# Tracking traffic on the Burke Gilman trail
This notebook will walk you through the process of exploring traffic patterns on the Burke Gilman trail, and asking and answering specific research questions using that data. The data we're using today comes from [data.seattle.gov](https://data.seattle.gov/) which is an online portal where the city of Seattle hosts publicly-available datasets. 

The exercises below will use the [Burke Gilman trail north of NE 70th St Bicycle and Pedestrian Counter](https://data.seattle.gov/Transportation/Burke-Gilman-Trail-north-of-NE-70th-St-Bicycle-and/2z5v-ecg8) dataset, which collects north and south traffic by bicyclists and pedestrians on a high-traffic portion of the Burke Gilman trail. 

# Gathering the data
Our first step here is to gather a sample of the data to work with. The full dataset is 53,000 rows, but we can use an API query to specify what time range we want to look at, so that we don't need to download the entire dataset. For now, we'll grab one year's worth of data—2019. 

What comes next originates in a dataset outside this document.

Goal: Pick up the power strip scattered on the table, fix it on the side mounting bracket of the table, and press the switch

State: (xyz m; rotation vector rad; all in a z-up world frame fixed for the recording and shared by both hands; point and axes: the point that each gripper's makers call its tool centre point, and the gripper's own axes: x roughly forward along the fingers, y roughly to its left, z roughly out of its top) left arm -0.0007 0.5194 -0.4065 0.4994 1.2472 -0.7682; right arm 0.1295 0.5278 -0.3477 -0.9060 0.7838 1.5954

If you want more practice with the Seattle Open Data API, you can use the notebook ``SODA_API_demo.ipynb``. 

In [None]:
#download the requests library, a bundle of code that is useful for sending and retrieving data over the internet
import requests

In [None]:
#the URL we're retrieving the data from. Copy/paste it into your browser to view it!
api_endpoint = "https://data.seattle.gov/resource/2z5v-ecg8.json?"

#the parameters we're passing to the API, to specify what subset of data we want.
api_parameters = "$limit=50000&$where=date > '2019-01-01T00:00:00' AND date < '2020-01-01T00:00:00'"

Now we will combine these two strings into a single long URL, which is our API request. It ends up looking like this (run the cell below).

In [None]:
print(api_endpoint + api_parameters)

Copy and paste that full string into your browser to get a sneak peak at the data we'll be working with!

In [None]:
#request the data from the API
api_request = requests.get(api_endpoint + api_parameters)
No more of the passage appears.